Por Beltrán Villegas ss.cc.
Jer 33, 14-16; 1ª Tes 3,12-4,2; Lc 21, 25-28.34-36
Cuando uno lee los textos del antiguo testamento en que se expresaba «la esperanza de Israel», descubre que esta esperanza se centraba en un «nuevo orden de cosas» instaurado por el Mesías. En cambio, la esperanza cristiana se centra en «estar siempre con el Señor Jesús». Esta transformación se debe a la experiencia de lo que fue de hecho el Mesías Jesús (o -si se prefiere- lo que fue Jesús como Mesías). Jesús se reveló como el que despierta un amor absorbente y absoluto que nos hace valorar más lo que él es que lo que él nos puede dar. Su amistad y la posibilidad de vivir en íntima comunión con él pasan a ser el bien supremo y la fuente del máximo gozo pensable.
Parte importantísima en el «enamoramiento» que despierta la persona de Jesús fue la condescendencia de su amor que lo llevó a hacerse en todo semejante a nosotros y que se mostró desde su nacimiento como un niño pobre y desvalido en Belén. Esa figura que emerge de la historia de Jesús desde el momento de entrar en nuestra historia, nos hace imposible desear ya otra cosa que no sea él en persona.
Y es así como la perspectiva de esa venida definitiva de Cristo (la que hará posible «estar siempre con el Señor») se convierte en el indicador más inequívoco de la calidad cristiana de nuestras vidas. Porque si nuestra actitud frente a esa venida es de indiferencia o de temor, parece claro que nuestro «enamoramiento» de Jesús -y nuestra alegría frente a su nacimiento- son bastante superficiales. Debido a esto, todas las descripciones que encontramos en el N.T. de la venida definitiva de Jesús tienen como dos caras: la de una venida amenazante y terrible, y la de una venida liberadora y dichosa. Y es que para unos y para otros será radicalmente distinta, porque tenemos la triste capacidad de convertir la gracia de Dios en Juicio condenatorio si no nos abrimos gozosamente a ella. Si tememos su venida, debemos preguntarnos por el sentido que tiene nuestra recepción de la eucaristía; y si no tememos acercarnos a Cristo en la eucaristía, no debemos temer su venida, sino desearla.

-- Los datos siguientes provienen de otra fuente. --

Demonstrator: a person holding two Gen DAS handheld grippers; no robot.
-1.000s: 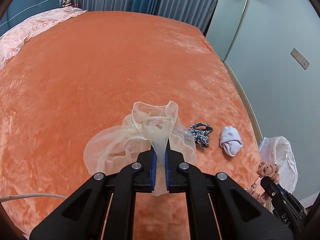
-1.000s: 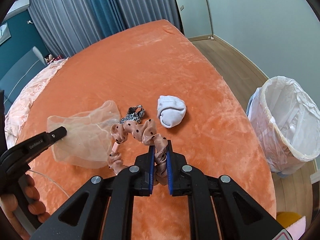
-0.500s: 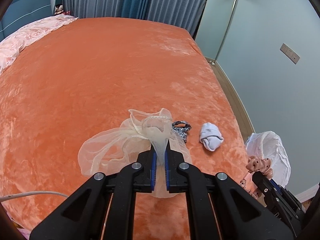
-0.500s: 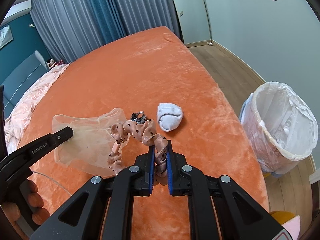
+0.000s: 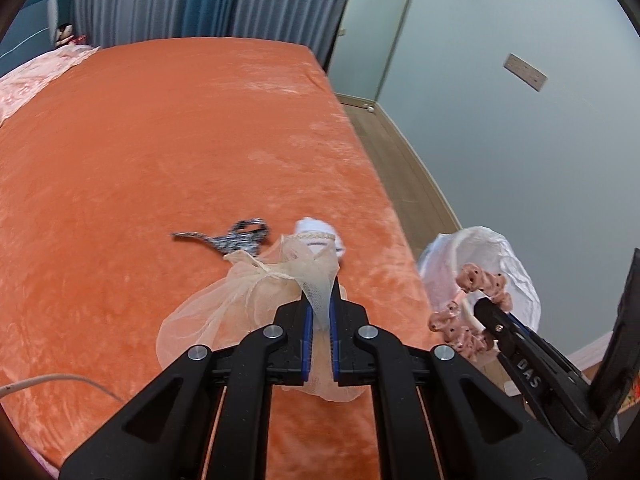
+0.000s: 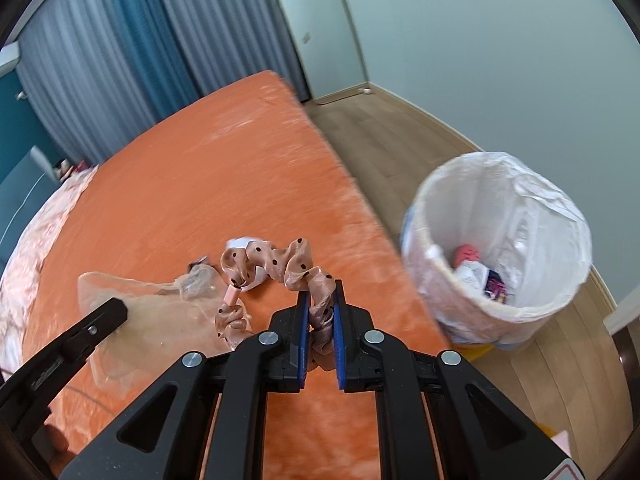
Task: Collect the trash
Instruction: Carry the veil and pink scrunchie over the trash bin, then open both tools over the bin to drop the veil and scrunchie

Con lo que tenemos dicho queda bastante claro cuál tiene que ser el espíritu con que deseamos vivir este tiempo de Adviento destinado a preparar cristianamente la celebración
navideña. La gratitud gozosa por lo que ya significó la venida histórica de Jesús y por lo que significará el encuentro definitivo con él, nos dispone a la generosidad. El «instinto cristiano» ha hecho de este tiempo un tiempo de regalos que sean como un eco del gran regalo que Dios nos ha hecho en su Hijo. Pero cuando esto se convierte en una carga obsesiva, o cuando se ve contaminado por un consumismo puesto al servicio de intereses comerciales, el espíritu de la celebración navideña se evapora y de la Navidad cristiana queda solo una caricatura. Creo que hay dos grandes antídotos contra esta degradación: por una parte, fomentar el espíritu solidario respecto a los menos favorecidos, y por otra, preparar en familia la celebración de Navidad buscando – por ejemplo – formas creativas de una Novena del Niño en que participe con oraciones y reflexiones la familia entera. Lo que está en juego en el modo de celebrar la Navidad, es enorme. ¡Cómo no ver el absurdo que hay en que la Navidad signifique un derroche insensato o una perspectiva angustiante o estresante! Ayudémonos entre todos a buscar manera de no perder el sentido cristiano de Navidad.